Could every line of the listing be output exactly, with the pictures skipped?

+===+

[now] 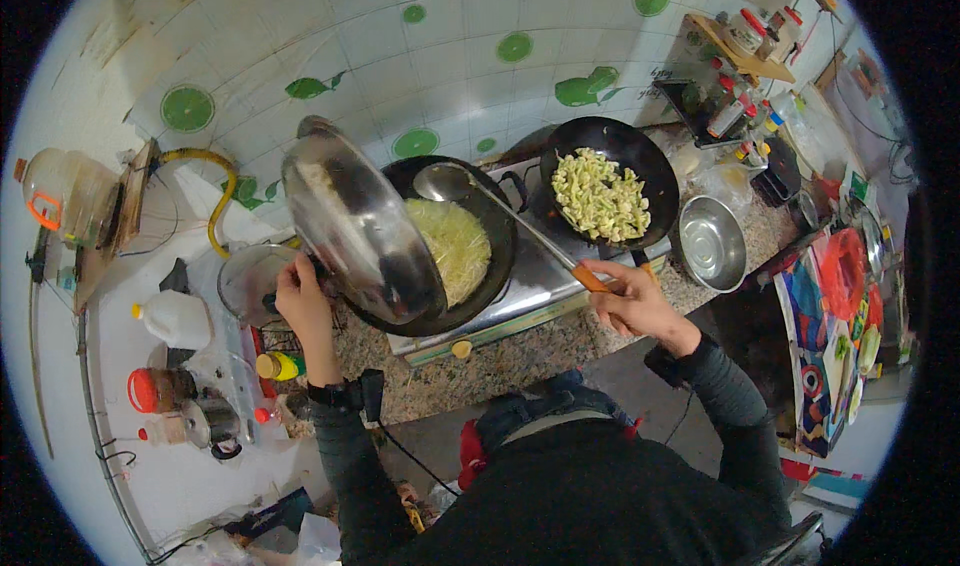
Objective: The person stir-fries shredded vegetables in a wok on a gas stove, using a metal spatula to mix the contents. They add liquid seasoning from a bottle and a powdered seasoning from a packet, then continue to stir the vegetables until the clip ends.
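Note:
My left hand (304,300) holds a domed metal wok lid (356,221), tilted up over the left side of a dark wok (504,240). Pale yellow-green shreds (457,251) lie in that wok, partly hidden by the lid. In my right hand (634,300) is the wooden handle of a metal ladle (525,225); its bowl is over the wok's far side. To the right, a second black wok (664,172) holds cut cauliflower pieces (600,195) on the gas stove (555,281).
A steel bowl (712,243) stands on the granite counter (480,386), right of the second wok. Left are a pot (251,281), a white plastic jug (176,318) and a yellow-capped jar (277,366). Bottles and a black rack (686,112) stand back right.

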Motion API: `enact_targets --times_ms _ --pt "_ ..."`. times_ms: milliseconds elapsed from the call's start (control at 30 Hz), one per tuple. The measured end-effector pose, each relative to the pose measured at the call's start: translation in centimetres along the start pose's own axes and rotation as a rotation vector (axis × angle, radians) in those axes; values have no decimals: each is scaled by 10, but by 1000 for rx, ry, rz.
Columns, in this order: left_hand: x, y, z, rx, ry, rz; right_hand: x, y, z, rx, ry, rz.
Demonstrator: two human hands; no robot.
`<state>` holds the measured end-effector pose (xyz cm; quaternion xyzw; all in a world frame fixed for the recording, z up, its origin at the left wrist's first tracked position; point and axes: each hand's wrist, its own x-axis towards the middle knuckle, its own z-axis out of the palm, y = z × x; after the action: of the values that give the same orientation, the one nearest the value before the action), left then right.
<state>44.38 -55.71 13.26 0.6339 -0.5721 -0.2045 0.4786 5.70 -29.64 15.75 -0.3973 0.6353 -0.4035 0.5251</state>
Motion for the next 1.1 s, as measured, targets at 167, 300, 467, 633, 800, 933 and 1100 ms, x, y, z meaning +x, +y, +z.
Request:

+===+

* TASK RESULT:
[now] 
Objective: The person stir-fries shredded vegetables in a wok on a gas stove, using a metal spatula to mix the contents. They add liquid seasoning from a bottle and a powdered seasoning from a packet, then continue to stir the vegetables until the clip ends.
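Note:
My left hand (304,300) holds a domed metal wok lid (356,221), tilted up over the left side of a dark wok (504,240). Pale yellow-green shreds (457,251) lie in that wok, partly hidden by the lid. In my right hand (634,300) is the wooden handle of a metal ladle (525,225); its bowl is over the wok's far side. To the right, a second black wok (664,172) holds cut cauliflower pieces (600,195) on the gas stove (555,281).
A steel bowl (712,243) stands on the granite counter (480,386), right of the second wok. Left are a pot (251,281), a white plastic jug (176,318) and a yellow-capped jar (277,366). Bottles and a black rack (686,112) stand back right.
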
Motion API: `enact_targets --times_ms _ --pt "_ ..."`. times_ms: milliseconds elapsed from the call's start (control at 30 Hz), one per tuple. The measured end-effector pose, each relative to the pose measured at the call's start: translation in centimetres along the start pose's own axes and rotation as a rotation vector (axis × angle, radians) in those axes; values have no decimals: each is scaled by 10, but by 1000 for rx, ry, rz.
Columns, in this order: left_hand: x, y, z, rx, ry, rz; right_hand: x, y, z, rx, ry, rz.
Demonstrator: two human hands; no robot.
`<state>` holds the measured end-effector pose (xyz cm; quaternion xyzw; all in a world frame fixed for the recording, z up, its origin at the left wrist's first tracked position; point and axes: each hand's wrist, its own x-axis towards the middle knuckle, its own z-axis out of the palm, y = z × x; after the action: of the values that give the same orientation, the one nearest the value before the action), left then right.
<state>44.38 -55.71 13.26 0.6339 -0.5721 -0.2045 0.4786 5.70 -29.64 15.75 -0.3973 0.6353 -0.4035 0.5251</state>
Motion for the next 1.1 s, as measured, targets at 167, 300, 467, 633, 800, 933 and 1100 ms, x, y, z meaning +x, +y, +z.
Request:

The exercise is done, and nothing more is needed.